TARGET_OPTS = -fgnu89-inline -O2 -funroll-loops -ffast-math

Finally, there is a bug in one of the graphics drivers that comes with the 4.2.3.1 release, and it results in two missing symbols when compiled with GCC. You need to edit src/misc/vbeaf.c and add them. Just before the following lines:

src/misc/vbeaf.c

* the video driver structure */
GFX_DRIVER gfx_vbeaf =
{

Change it to show the following:

src/misc/vbeaf.c

int int_ds;
int saved_ds;

/* the video driver structure */
GFX_DRIVER gfx_vbeaf =
{

Now you are ready to compile Allegro from source:

./xmake.sh lib
cp -a include /to/where/you/want/the/allegro/headers
cp lib/djgpp/lib*.a /to/where/you/want/the/allegro/libs

You can optionally build the demo application as well:

./xmake.sh demo

However, the examples and many other bits of the DOS runtime (such as the keyboard/sound setup utilities) don't get built via the cross compile process, so they need to be built manually:

cd allegro-4.2.3.1
cd examples
for src in *.c; do
  i586-pc-msdosdjgpp-gcc -I/to/where/you/want/the/allegro/headers -g -O2 -o ${src%.c} $src /to/where/you/want/the/allegro/libs/liballeg.a -lm
done
cd ..
cd setup
i586-pc-msdosdjgpp-gcc -I/to/where/you/want/the/allegro/headers -O2 -o setup.exe setup.c /to/where/you/want/the/allegro/libs/liballeg.a -lm
i586-pc-msdosdjgpp-gcc -I/to/where/you/want/the/allegro/headers -O2 -o keyconf.exe keyconf.c /to/where/you/want/the/allegro/libs/liballeg.a -lm

.. you'll want to copy the following to the application/game you are writing, since these are used to allow users to configure their sound/video options:

  • setup/setup.exe
  • setup/setup.dat
  • setup/keyboard.dat
  • language.dat & allegro.cfg (both found in the main allegro-4.2.3.1 folder)

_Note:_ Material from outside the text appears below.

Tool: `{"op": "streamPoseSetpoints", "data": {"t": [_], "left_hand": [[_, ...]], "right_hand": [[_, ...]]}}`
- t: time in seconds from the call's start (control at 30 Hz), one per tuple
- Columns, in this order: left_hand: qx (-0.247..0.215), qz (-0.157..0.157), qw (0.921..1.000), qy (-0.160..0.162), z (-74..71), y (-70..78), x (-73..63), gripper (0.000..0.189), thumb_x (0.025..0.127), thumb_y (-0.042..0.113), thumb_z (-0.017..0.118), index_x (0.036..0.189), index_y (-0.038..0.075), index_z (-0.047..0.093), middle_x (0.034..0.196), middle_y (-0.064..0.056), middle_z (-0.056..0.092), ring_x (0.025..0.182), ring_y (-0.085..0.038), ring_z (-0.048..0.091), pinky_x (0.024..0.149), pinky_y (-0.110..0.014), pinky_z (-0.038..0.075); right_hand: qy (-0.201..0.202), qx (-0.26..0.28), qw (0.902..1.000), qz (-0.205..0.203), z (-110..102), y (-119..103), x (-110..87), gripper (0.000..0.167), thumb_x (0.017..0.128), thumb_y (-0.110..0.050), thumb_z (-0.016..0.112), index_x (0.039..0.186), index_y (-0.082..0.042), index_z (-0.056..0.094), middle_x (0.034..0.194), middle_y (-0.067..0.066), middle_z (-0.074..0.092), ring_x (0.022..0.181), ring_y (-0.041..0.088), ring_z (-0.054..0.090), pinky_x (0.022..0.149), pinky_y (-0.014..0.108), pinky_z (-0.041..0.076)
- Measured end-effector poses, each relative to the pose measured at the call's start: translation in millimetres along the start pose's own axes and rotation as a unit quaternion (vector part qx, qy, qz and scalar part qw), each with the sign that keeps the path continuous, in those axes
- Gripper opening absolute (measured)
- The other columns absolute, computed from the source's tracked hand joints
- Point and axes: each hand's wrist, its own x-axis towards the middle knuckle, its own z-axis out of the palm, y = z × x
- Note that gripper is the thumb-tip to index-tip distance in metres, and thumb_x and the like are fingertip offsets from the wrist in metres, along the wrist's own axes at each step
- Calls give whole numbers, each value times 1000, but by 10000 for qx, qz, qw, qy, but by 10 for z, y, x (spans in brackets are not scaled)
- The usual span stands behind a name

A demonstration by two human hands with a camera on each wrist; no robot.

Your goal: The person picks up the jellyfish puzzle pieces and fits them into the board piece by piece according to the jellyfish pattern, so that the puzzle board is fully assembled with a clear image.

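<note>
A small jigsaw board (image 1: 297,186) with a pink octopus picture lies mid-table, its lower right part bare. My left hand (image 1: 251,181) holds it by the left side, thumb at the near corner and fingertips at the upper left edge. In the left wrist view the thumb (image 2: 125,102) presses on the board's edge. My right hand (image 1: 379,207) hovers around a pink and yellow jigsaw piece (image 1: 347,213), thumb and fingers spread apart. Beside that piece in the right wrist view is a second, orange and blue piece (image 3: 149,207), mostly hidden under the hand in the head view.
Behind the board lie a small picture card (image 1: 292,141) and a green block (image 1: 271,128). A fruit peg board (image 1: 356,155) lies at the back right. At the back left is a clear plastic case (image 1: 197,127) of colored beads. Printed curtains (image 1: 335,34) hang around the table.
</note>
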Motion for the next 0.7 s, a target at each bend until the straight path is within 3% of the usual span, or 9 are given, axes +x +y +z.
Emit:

There are some more hoops to jump through in order to build documentation, but if you want to skip all of this and just use a pre-compiled library, with the headers, examples, setup/keyboard utilities, the main demo and documentation all built and configured, just grab the archive I uploaded, above: allegro-4.2.3.1.djgpp.bin.tar.bz2

Most of the DOS binaries (.exe files) in my archive have been compressed with upx, if you build from source you will want to install and use upx, as otherwise you'll find that even the tiniest Allegro tool will be 700-800KBytes in size (you pretty much end up with an entire copy of the Allegro library embedded in each one due to the limitations of the linker/runtime on DOS).

Judas Sound Library

The Judas audio library is a small lightweight sound library capable of playing back multi-channel tracker modules (.mod, .xm, .s3m formats) as well as digital samples on DOS. It supports a small number of soundcards, including the following common models (and compatibles):

  • SoundBlaster (original mono, non-Pro models)
  • SoundBlaster Pro
  • SoundBlaster 16
  • Gravis Ultrasound

Judas will compile and build on both Open Watcom as well as DJGPP. I've provided pre-build archives above, for both toolchains. Full documentation on including Judas in your DOS application is in the README file.